→ WHAT YOU HAVE TO DO
Please repeat the lines below, exactly and only, from the one that holds "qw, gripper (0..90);" through the one that holds "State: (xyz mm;".

→ SOURCE MATERIAL

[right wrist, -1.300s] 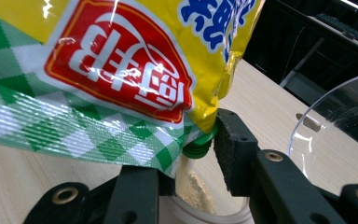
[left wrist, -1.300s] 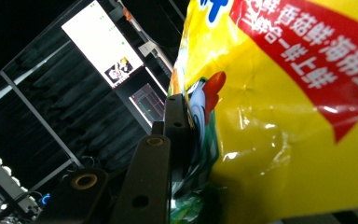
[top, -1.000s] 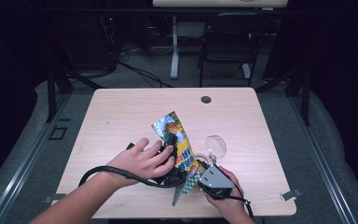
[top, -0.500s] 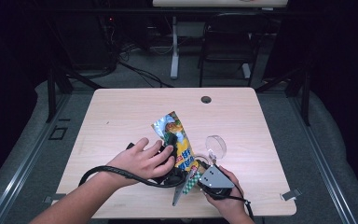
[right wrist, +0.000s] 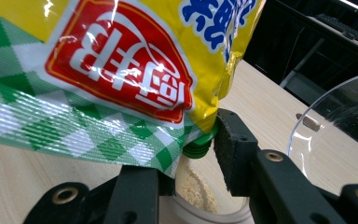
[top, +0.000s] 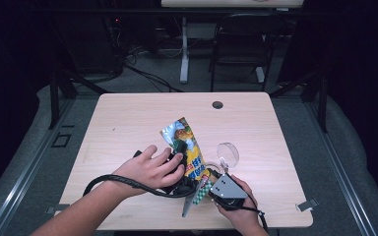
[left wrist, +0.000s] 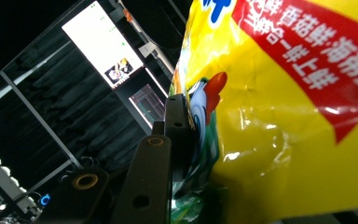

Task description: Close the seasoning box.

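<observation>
**Snack bag held over a small clear jar**

A yellow foil snack bag [top: 191, 152] with red labels and a green-checked end was seen near the front middle of the light wooden table [top: 128, 118], lifted off its surface and tilted, its silvery end pointing away from the person. Under its lower, checked end a small clear plastic jar [right wrist: 200, 196] was seen, holding a pale, crumb-like powder at its bottom. The green screw spout [right wrist: 198, 148] of the bag was seen pointing down into the jar's mouth in the right gripper view. A clear round lid [top: 228, 154] was seen standing tilted just beside the jar, on the side away from the person.

The left gripper [top: 179, 169] was held under the person's left hand [top: 147, 169], and in the left gripper view one black jaw was seen pressed against the side of the bag [left wrist: 284, 116], the other being hidden behind the foil; the bag was thus pinched between them. The right gripper [right wrist: 193, 154] was held at the jar, its jaws set on either side of the jar's rim and the spout; whether they pressed on the jar could not be told.

The high view gave the layout of the table, with a dark round grommet [top: 217, 104] near its far edge. The powder and the spout were made out in the right gripper view alone.
</observation>
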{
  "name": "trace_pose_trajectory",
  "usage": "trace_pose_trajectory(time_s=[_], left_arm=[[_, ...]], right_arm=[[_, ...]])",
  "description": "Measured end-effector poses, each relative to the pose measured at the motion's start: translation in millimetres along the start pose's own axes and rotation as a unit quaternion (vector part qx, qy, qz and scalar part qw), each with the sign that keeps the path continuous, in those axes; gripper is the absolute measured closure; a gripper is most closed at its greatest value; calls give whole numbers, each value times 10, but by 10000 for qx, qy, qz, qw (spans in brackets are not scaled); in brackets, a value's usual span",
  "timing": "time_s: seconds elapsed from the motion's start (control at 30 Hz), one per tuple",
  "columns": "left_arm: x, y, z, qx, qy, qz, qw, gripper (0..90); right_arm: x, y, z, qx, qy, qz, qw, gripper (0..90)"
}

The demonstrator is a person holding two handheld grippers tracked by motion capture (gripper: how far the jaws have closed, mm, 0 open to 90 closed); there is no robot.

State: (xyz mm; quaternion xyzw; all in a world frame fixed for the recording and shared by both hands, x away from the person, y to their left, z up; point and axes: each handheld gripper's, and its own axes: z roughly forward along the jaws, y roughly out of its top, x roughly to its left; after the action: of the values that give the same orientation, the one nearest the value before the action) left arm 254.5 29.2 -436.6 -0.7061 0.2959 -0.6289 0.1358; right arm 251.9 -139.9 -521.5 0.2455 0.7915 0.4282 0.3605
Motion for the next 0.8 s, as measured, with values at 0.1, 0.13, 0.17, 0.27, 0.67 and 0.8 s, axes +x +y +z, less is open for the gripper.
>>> trace_pose_trajectory(time_s=[0.1, 0.13, 0.17, 0.27, 0.67, 0.8], left_arm=[[-4, -2, 2, 0, -14, -14, 10000, 820], [-6, -2, 2, 0, -11, -15, 10000, 821], [-6, -2, 2, -1, -17, -20, 10000, 821], [-7, -4, 4, -5, -19, -37, 10000, 821], [-47, -24, 18, -58, -74, -229, 9997, 825], [-64, -28, 17, -45, -134, -280, 9995, 826]], right_arm=[[0, -1, 2, 6, 11, 8, 10000, 702], [1, -1, 2, 5, 13, 7, 10000, 702], [1, -1, 2, 8, 10, 7, 10000, 702], [1, -1, 3, 3, 12, 9, 10000, 702], [0, -1, 5, -17, 33, 38, 10000, 703], [-1, -2, 5, 0, 25, 23, 10000, 703]])
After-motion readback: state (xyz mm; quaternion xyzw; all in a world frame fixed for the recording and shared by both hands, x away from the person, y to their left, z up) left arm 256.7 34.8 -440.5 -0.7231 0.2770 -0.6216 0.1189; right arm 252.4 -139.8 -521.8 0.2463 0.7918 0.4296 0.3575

→ EXERCISE OUTPUT
  "columns": "left_arm: x, y, z, qx, qy, qz, qw, gripper (0..90); right_arm: x, y, z, qx, qy, qz, qw, gripper (0..90)"
}

The demonstrator is a person holding two handheld grippers tracked by motion capture (gripper: how far the jaws have closed, mm, 0 open to 90 closed); there is no robot.

State: (xyz mm; quaternion xyzw; all in a world frame fixed for the recording and shared by both hands, x away from the person, y to their left, z up; point and axes: each handheld gripper's, and its own axes: z roughly forward along the jaws, y roughly out of its top, x roughly to its left; after the action: of the values that give the same orientation, the one nearest the value before the action) left arm 254.5 29.2 -436.6 -0.7061 0.2959 -0.6289 0.1358; right arm 251.9 -139.9 -521.5 0.2455 0.7915 0.4282 0.3605

The exercise asks for nothing more than this.